IABA 2015

Encounters Across the Americas: Archives, Technologies, Methods
1st Biennial Conference of IABA-Americas Chapter

June 4-7, 2015
Institute for the Humanities
University of Michigan
Ann Arbor, Michigan, USA

This conference aims to explore auto/biographical encounters of all kinds, particularly encounters with archives, technologies, and scholarly methods for interpreting auto/biographical acts and practices. Across the Americas these acts and practices create encounters–with ourselves and our past, with others, with storytelling genres, with languages and cultures, with economic and political conditions, with historical legacies, with possible futures.

THE THEME: ENCOUNTERS: ARCHIVES, TECHNOLOGIES, METHODS
Across the Americas auto/biographical acts and practices create encounters–with ourselves and our past, with others, with storytelling genres, with language and culture, with economic and political conditions, with historical legacies, with possible futures. The media and arenas of auto/biographical encounters are multiple and heterogeneous: testimony and autoethnography, graphic memoir and ecocriticism, digital media and performance art, popular lyrics and material objects, political forums and family gatherings. We invite proposals for papers and panels that explore auto/biographical encounters of all kinds, particularly encounters with archives, technologies, and scholarly methods for interpreting auto/biographical acts and practices.

Archival Encounters 
Archives document encounters in stories of conquest, invasion, genocide, transportation, enslavement, cultural loss and survival, national expansion and global repositioning, local indigeneity and diaspora. They attest to acts of migration, mobility, conversion, transformation, or re-embodiment. Archives can be large or small, long-lived or ephemeral, drawn from Big Data or fragments. They may include letters, diaries, identity papers, inventories, logbooks, lyrics, or objects in many media: textual, visual, graphic, haptic, oral, aural, material. They encompass myths, memories, personal aspirations, and evidence of public spectacles. While archives can be, and have been, lost, silenced, overwritten, they can also be digitized and exposed as sources of stories to sustain individuals and communities–or disrupt and separate them.

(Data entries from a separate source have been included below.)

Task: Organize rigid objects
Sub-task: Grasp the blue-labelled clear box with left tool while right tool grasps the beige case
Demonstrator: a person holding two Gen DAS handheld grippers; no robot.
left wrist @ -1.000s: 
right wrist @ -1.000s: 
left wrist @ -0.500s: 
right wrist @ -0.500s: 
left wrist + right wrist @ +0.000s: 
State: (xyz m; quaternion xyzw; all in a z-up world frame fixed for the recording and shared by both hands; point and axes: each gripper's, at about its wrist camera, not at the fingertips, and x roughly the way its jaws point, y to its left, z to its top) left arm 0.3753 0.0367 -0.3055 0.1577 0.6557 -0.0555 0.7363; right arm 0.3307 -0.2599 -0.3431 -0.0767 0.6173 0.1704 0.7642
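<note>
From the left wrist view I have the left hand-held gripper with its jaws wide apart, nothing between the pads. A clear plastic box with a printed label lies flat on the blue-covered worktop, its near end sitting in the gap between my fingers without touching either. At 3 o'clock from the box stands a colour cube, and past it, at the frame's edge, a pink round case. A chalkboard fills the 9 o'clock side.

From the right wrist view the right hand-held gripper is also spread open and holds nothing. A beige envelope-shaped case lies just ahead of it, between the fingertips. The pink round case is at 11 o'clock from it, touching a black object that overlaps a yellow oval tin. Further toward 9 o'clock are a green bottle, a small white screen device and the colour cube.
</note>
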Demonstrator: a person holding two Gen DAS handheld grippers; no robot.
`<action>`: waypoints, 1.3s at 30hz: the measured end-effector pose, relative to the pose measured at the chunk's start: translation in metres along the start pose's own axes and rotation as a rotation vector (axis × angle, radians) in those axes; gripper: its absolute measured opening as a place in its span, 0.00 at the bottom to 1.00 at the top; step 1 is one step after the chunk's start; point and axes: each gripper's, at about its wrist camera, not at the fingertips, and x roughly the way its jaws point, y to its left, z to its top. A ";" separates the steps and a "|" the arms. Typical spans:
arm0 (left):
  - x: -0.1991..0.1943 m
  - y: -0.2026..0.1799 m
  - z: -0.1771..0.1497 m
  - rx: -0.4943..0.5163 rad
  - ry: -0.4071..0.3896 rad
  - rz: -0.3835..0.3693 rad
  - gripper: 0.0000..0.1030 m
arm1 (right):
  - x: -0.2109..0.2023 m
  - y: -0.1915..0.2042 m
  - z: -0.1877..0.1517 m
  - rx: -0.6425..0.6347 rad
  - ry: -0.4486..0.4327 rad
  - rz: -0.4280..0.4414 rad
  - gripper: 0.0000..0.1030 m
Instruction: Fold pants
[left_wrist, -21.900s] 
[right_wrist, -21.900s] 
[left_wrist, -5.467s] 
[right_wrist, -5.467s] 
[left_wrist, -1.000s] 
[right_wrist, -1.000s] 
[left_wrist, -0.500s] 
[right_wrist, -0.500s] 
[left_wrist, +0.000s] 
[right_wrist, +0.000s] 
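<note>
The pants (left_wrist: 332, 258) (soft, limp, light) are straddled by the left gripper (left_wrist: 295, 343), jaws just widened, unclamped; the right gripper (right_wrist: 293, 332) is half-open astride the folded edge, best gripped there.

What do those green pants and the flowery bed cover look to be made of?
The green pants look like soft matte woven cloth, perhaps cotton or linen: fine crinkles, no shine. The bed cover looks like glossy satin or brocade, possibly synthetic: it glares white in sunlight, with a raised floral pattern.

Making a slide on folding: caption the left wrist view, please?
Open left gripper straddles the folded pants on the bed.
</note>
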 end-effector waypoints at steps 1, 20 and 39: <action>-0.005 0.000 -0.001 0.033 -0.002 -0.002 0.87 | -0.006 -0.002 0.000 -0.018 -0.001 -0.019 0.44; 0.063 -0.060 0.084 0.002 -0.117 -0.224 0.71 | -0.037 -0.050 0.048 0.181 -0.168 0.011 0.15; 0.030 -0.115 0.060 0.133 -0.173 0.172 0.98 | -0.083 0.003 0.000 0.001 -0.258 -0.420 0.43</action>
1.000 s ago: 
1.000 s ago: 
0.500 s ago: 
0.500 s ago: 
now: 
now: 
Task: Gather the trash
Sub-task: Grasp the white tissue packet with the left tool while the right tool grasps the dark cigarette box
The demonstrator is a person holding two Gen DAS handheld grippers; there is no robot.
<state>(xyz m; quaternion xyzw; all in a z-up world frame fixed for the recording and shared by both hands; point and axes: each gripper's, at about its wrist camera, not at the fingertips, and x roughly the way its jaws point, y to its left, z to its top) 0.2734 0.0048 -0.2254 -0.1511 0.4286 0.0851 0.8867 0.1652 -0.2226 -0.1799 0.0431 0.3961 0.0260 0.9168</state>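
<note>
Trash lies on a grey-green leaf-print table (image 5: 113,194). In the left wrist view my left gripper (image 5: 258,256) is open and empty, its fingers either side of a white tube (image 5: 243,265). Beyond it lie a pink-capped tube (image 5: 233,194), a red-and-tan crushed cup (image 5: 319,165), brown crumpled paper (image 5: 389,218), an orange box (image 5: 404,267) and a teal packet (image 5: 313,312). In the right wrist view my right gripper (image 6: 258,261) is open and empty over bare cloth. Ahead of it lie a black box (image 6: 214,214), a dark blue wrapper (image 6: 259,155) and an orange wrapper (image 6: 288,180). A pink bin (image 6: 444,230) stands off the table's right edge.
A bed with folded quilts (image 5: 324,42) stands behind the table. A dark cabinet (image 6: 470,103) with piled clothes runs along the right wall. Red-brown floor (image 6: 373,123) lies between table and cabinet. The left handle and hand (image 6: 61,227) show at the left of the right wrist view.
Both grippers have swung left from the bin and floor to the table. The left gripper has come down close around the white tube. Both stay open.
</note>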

How do life writers across the Americas encounter and use archives? What modes of evidence are discoverable in and through them? What kinds of life stories, acts of translation, and encounters do archives call forth? How are digital technologies enabling scholars of life writing to build archives? What issues of curation, preservation, assemblage, and circulation do archives present?

Technological Encounters 
Technologies may be conceptual, as in Foucault’s sense, or material, analog or digitally enabled. Encounters with technologies enable the recovery of histories of colonial violence, the circulation of postcolonial legacies, and the evocation of posthuman agencies. Technologies are employed in reorganizing ethnic identities and indigenous politics. Via cultural collisions, across contact zones, they produce multi-temporal histories that express the legacies of transport in both new and long-lived forms of witnessing. They point up intersections of geographic and sexual imaginaries embodied in disparate modes, from queer performance art to computer games about gender transition, and register the impact of environmental degradation in the Americas through ecocritical writing.

What is an auto/biographical technology? How have technologies enabled the telling of lives within and across the Western hemisphere, and to what effect? What histories of technology do auto/biographers draw on in constructing their stories? How do technologies facilitate the creation, or collection, or circulation of life narratives?

Encounters with, and as, Method 
Our acts of critical practice are encounters as well. In the medium of storytelling personal stories trace a history, generate a legacy, revision the possible shapes of embodied experience. But the heterogeneous aesthetics and politics of personal storytelling make the methodology of reading life narratives necessarily a choice among possibilities.  What methods of analysis do scholars of auto/biography now rely on?  How is a particular method related to past theorizing of the autobiographical or a larger theory of language, culture, subjectivity, sociality, or politics?

That is, papers might foreground method, asking, for example: What is entailed in performing a deep reading of an individual life story? What reading practices are marshaled in understanding a prosopography as a collective story? What issues arise in assembling an oral history of one or more marginalized subjects? When the focus is the subject, the self, the person, the community, the nation, or the corporation, what kinds of evidence or data are used in the analysis? Are there methodologies that point up networks of life writing practice specific to the Americas, with their long history of both heterogeneous reception and occasional congruence? If some theoretical approaches seem exhausted, what new approach to familiar or emergent forms of life narrative might be productive?